FIG. 4 is a schematic, plan view of part of a pixel array 5 according to a second embodiment of the present invention. The pixel array 5 includes a multiplicity of pixels 51 arranged in a matrix. Each pixel 51 has a rectangular structure, and includes six sub-pixels R, G, B, C, M, Y. The six sub-pixels R, G, B, C, M, Y. are arranged in a matrix with 2 rows and 3 columns. The sub-pixels R, C, B are arranged in that order from left to right in the first row, as shown in FIG. 4. The sub-pixels M, G, Y are arranged in that order from left to right in the second row, as shown in FIG. 4. Thus, the three primary color sub-pixels R, G, B are collocated like a delta, the delta standing on its point as shown in FIG. 4. The three complementary color sub-pixels C, M, Y are collocated like another delta, the delta standing on its base as shown in FIG. 4. The two deltas overlap each other to form the rectangular structure.

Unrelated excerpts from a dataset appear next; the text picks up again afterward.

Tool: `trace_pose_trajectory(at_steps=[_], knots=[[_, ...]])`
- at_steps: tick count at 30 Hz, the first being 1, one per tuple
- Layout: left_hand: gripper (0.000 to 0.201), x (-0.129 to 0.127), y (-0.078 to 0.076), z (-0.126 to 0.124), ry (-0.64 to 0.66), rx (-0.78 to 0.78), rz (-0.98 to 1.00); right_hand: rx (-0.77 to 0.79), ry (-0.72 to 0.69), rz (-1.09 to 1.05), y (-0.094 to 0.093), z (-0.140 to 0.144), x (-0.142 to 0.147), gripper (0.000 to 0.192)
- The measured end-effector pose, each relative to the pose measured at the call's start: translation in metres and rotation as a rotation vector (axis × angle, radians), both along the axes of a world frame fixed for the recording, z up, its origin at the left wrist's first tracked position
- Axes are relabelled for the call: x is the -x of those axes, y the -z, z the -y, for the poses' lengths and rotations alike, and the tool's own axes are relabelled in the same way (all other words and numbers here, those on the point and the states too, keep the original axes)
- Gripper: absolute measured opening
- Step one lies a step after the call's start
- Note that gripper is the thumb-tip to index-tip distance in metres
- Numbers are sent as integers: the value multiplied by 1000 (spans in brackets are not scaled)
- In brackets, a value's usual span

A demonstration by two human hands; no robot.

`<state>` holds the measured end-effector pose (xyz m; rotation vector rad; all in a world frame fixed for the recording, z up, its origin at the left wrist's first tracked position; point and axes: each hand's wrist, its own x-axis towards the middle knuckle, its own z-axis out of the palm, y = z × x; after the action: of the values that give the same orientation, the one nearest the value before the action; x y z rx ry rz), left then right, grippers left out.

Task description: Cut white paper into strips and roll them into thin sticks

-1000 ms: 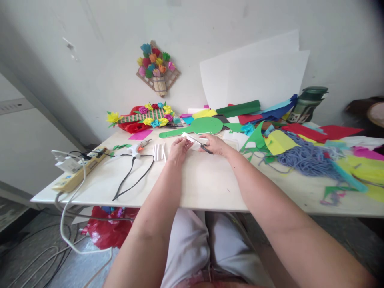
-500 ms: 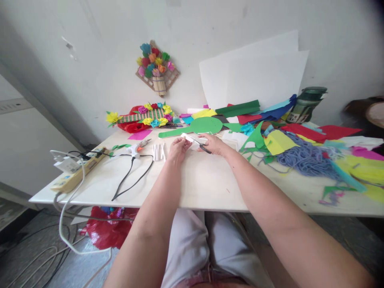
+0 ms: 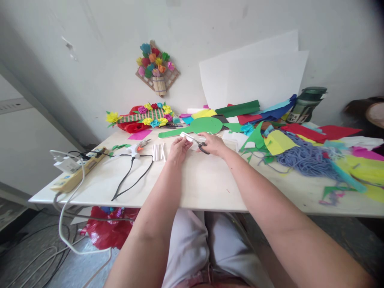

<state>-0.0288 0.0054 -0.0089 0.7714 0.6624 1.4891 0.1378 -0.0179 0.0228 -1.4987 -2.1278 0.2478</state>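
Note:
My left hand (image 3: 178, 150) pinches a small white paper piece (image 3: 187, 137) above the white table (image 3: 198, 184). My right hand (image 3: 212, 144) grips black-handled scissors (image 3: 200, 145) whose blades reach into that white piece. Both hands meet near the table's middle, just in front of a green paddle-shaped cutout (image 3: 198, 126). A few short white sticks (image 3: 159, 152) lie left of my left hand.
A glue gun (image 3: 136, 149) with a black cord and a power strip (image 3: 76, 173) lie at the left. Coloured paper scraps and blue yarn (image 3: 306, 159) cover the right side. A flower-decorated craft (image 3: 144, 115), white sheets (image 3: 255, 76) and a dark bottle (image 3: 307, 105) stand at the back.
The scissors have shifted slightly in my right hand, the handle loop now lower and nearer the white piece. My hands stay in nearly the same place.

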Motion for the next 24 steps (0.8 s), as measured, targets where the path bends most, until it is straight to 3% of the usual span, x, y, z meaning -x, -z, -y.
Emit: trace_pose_trajectory(at_steps=[7, 24], knots=[[15, -4, -3, 2, -52, 7, 70, -101, 56, 179, 0, 4, 6, 68], [15, 0, 5, -2, 64, -45, 11, 15, 3, 10, 2, 1, 0, 71]])
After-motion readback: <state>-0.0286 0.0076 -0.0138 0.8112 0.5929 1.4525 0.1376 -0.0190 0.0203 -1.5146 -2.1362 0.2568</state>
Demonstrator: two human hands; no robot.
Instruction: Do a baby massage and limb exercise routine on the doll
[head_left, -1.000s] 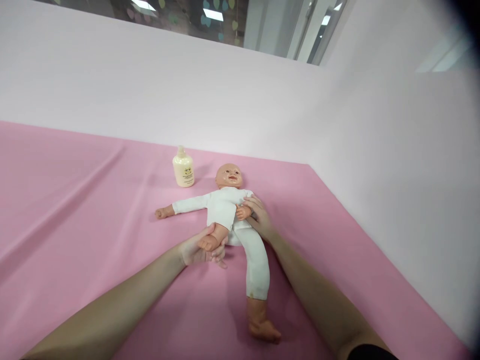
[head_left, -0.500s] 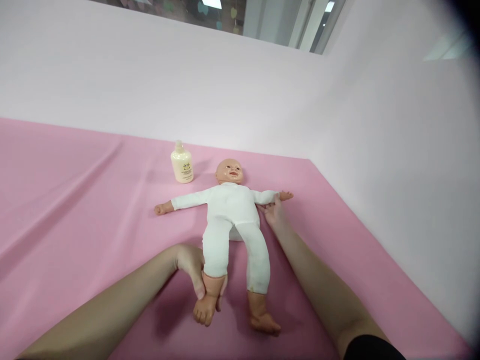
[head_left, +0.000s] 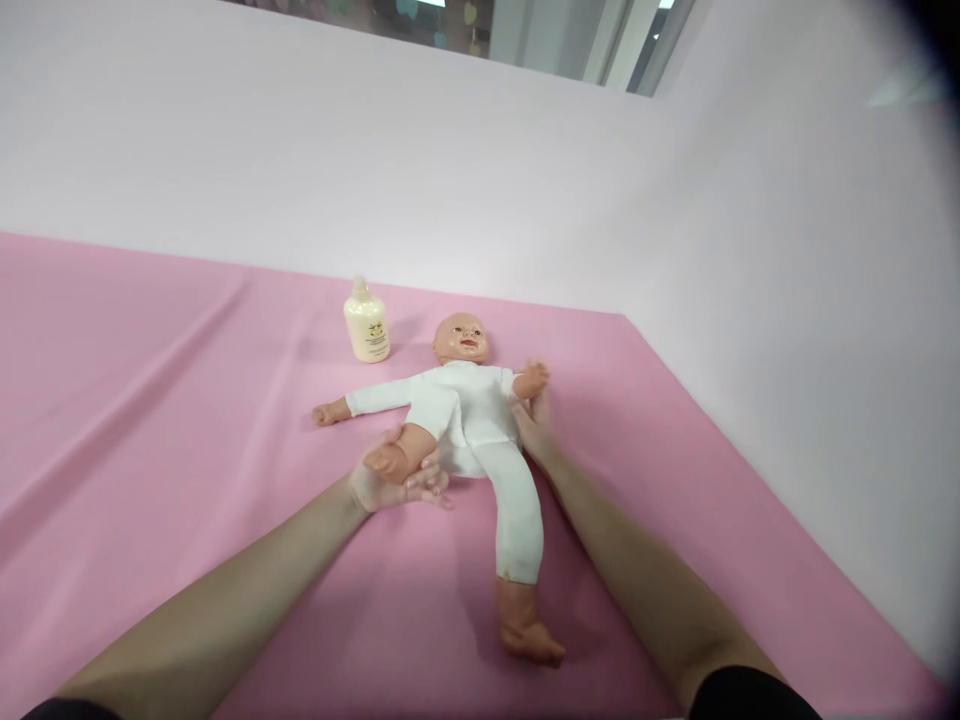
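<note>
A baby doll [head_left: 487,410] in a white suit lies on its back, head away from me. My left hand [head_left: 397,480] is wrapped around the lower part of the doll's leg on the left, whose knee is bent up toward the belly. On the right, my right hand [head_left: 534,415] grips the doll's arm near the wrist, and that arm is bent in close to the body. The doll's other leg lies stretched out toward me. Its other arm reaches out flat to the left.
A pale yellow pump bottle [head_left: 367,325] stands upright left of the doll's head. Beneath everything is a pink padded surface [head_left: 187,400] with creases at the left. White walls [head_left: 300,150] rise at the back and right, with a window above.
My left hand has pushed the doll's leg up and away from me, bending it at the knee. My right hand has brought the doll's arm inward, toward its chest.
</note>
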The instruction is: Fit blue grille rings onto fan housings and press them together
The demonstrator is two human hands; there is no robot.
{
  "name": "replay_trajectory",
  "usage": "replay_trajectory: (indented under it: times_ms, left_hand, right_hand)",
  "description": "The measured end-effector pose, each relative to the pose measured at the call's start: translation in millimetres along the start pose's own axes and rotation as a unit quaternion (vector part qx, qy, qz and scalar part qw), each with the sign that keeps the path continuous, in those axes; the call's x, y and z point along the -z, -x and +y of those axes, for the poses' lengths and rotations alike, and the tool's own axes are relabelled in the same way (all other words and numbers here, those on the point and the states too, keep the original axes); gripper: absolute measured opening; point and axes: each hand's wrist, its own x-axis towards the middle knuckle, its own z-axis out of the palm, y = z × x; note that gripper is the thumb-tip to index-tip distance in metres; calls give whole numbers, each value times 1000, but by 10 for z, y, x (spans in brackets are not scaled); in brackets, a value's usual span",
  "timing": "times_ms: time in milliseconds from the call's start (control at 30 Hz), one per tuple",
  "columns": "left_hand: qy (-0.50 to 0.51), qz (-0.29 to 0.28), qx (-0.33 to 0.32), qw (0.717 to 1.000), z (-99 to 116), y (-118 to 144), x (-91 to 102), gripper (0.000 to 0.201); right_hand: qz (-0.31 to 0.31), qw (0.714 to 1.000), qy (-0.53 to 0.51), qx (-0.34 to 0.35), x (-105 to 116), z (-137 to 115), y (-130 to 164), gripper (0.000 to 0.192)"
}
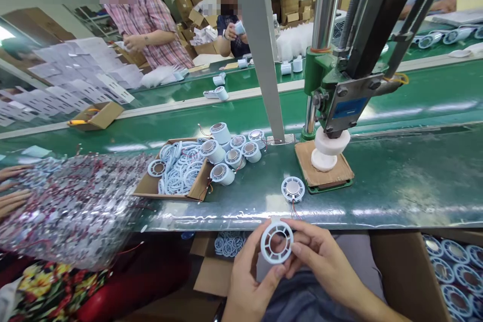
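A round light-blue plastic housing with a spoked rim [276,242] is held up just in front of the bench edge. My left hand [249,274] wraps round its left side, thumb below and fingers behind. From the right, the thumb and fingers of my right hand [315,251] close on the same housing. Its middle looks hollow, with skin showing through. On the bench just beyond my hands lies a spoked light-blue ring with a silver disc [293,189] in its centre and thin red wires trailing toward me.
A green hand press [332,85] with a white pad stands over a cardboard-topped base [324,163]. Left are several assembled housings [222,173], a carton of blue rings [206,192] and a heap of wired parts [79,196] beside another person's hands [13,193]. A box of discs [455,271] sits lower right.
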Motion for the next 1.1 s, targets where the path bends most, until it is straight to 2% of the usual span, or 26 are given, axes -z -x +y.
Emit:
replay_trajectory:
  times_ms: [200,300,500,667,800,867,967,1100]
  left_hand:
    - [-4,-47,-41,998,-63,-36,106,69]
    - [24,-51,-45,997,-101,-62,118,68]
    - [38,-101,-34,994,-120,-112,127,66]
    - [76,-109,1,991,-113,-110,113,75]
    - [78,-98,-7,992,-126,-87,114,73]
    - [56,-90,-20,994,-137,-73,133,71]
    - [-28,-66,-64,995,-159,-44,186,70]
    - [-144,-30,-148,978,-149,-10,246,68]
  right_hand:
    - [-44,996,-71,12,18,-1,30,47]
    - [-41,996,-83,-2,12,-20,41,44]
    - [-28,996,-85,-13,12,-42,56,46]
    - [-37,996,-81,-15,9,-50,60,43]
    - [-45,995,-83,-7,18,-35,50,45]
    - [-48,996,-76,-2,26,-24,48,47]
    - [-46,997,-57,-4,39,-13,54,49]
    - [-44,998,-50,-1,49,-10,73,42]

In the pixel array 5, each of the primary color sub-pixels R, G, B is adjacent to two corresponding of the three complementary color sub-pixels C, M, Y. This arrangement enhances a color homogeneity of the pixel array 5. The arrangement also provides a simple array design, and requires only simple fabrication procedures and a simple driving circuit.

FIG. 5 shows a schematic, plan view of part of a pixel array 6 according to a third embodiment of the present invention. The pixel array 6 has a structure similar to that of the pixel array 5. However, each pixel 61 has an elongate rectangular structure, and includes six sub-pixels R, C, G, M, B, Y. The six sub-pixels R, C, G, M, B, Y are arranged in a stripe structure in that order from left to right, as shown in FIG. 5. Thus, the three primary color sub-pixels R, G, B are separated from each other by the three complementary color sub-pixels C, M, Y. In particular, each complementary color sub-pixel C, M, Y follows the corresponding respective primary color sub-pixel R, G, B.

In alternative embodiments, the sub-pixels R, Q B can have their positions interchanged in any of various other possible combinations. The sub-pixels C, M, Y can correspondingly have their positions interchanged in any of various other possible combinations. These arrangements also provide simple array designs, and require only simple fabrication procedures and simple driving circuitries.

In general, the present invention relates to the field of display devices. The display devices can for example be liquid crystal displays (LCDs), cathode ray tube (CRT) displays, flat intelligent tube (FIT) displays, light emitting diode (LED) displays, as well as plasma display panels (PDPs), organic light emitting displays (OLEDs), field emission displays (FEDs), and foil displays.

It is to be further understood that even though numerous characteristics and advantages of various embodiments have been set forth in the foregoing description, together with details of the structures and functions of the embodiments, the disclosure is illustrative only, and changes may be made in detail to the full extent indicated by the broad general meaning of the terms in which the appended claims are expressed.